Thankfully, there are some things you can do to prevent some damage from occurring, and in this blog, we cover some common, and less common scenarios, which could result in damage.
This guide will help you to understand how the colder weather can affect your property and what actions you can take to both rectify any existing damages and how to prevent them altogether.
Check the guttering
Staining behind the downpipe of the guttering could be a sign of overflowing or leaking. The best way to check is to watch the downpipe when it’s raining, and if you see the water begin to back up and overflow from the gutter then chances are it is blocked.
If you have a tree outside your home, then check the gutter isn’t blocked from dead leaves, and make sure it’s cleared regularly.
Make sure that the bottom of your downpipe isn’t facing the property. If it is, just turn it around so that the water is coming out away from the exterior walls of your property.
If your property has a garden, then make sure that important or delicate objects are stored indoors or tied down. Strong winds and rain can cause damage to things like garden furniture and plant pots.
If your garden has trees or large bushes, make sure that you trim dead branches and remove them so that they don’t cause any damage, guttering blockage or mess from heavy gusts of wind or rain.
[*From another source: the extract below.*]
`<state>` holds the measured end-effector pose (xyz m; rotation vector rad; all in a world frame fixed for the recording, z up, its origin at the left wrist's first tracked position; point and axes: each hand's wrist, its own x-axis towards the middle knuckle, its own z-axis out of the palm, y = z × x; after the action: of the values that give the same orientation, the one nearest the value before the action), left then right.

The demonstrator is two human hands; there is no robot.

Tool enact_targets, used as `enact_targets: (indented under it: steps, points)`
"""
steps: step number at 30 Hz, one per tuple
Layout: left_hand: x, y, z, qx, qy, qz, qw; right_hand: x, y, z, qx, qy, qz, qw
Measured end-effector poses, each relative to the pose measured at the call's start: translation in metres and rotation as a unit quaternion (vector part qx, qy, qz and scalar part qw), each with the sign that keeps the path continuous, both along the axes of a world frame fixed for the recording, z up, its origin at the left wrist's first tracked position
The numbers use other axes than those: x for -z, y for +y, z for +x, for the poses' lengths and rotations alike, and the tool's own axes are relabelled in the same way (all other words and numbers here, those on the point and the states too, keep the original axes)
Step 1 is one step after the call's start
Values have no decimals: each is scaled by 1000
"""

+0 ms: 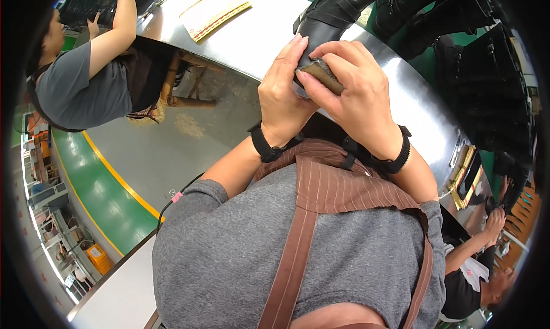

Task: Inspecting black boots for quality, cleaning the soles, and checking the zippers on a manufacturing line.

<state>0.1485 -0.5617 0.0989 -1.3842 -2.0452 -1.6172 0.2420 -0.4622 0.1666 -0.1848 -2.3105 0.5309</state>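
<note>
A black leather boot with straps lies at the steel table's edge, its shaft running off toward the top of the view. My left hand is closed around the near end of the boot, fingers along its left side. In my right hand is a small worn brown block, pinched between thumb and fingers. The block is against or just over the boot; its underside and exact contact are hidden. Both my wrists carry black bands.
The shiny steel table curves across, bearing a yellow-edged paper pad. More black boots stand at the right, near a yellow bundle. One person works at left, another at lower right. A wooden stool stands left.
</note>
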Motion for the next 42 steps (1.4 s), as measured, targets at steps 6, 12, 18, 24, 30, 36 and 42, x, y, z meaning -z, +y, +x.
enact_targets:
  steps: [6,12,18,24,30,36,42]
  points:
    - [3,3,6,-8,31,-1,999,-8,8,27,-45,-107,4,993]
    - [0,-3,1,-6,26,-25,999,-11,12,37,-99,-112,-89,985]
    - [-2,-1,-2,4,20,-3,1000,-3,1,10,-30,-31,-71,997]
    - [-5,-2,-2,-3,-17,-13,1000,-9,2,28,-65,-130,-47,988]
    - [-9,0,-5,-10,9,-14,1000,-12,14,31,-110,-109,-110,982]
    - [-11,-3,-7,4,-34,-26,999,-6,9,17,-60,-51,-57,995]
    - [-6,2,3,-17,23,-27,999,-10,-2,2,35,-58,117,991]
Single pane windows are not only fragile but are also a huge source of condensation.
Ensuring that you have double-glazed windows can lessen condensation and the impact of damp and mould. Ask your tenants to open the windows intermittently and have your heating on at a low setting for large parts of the day to combat condensation.
Winter will have an effect on your radiators simply because of how much they’re likely to be used. This is why it is advisable to maintain them, and you can do this by releasing the trapped air that eventually builds up in the radiators (i.e. “bleed the radiators”).
We hope this guide has been helpful in informing you on how to deal with property issues that can arise in winter.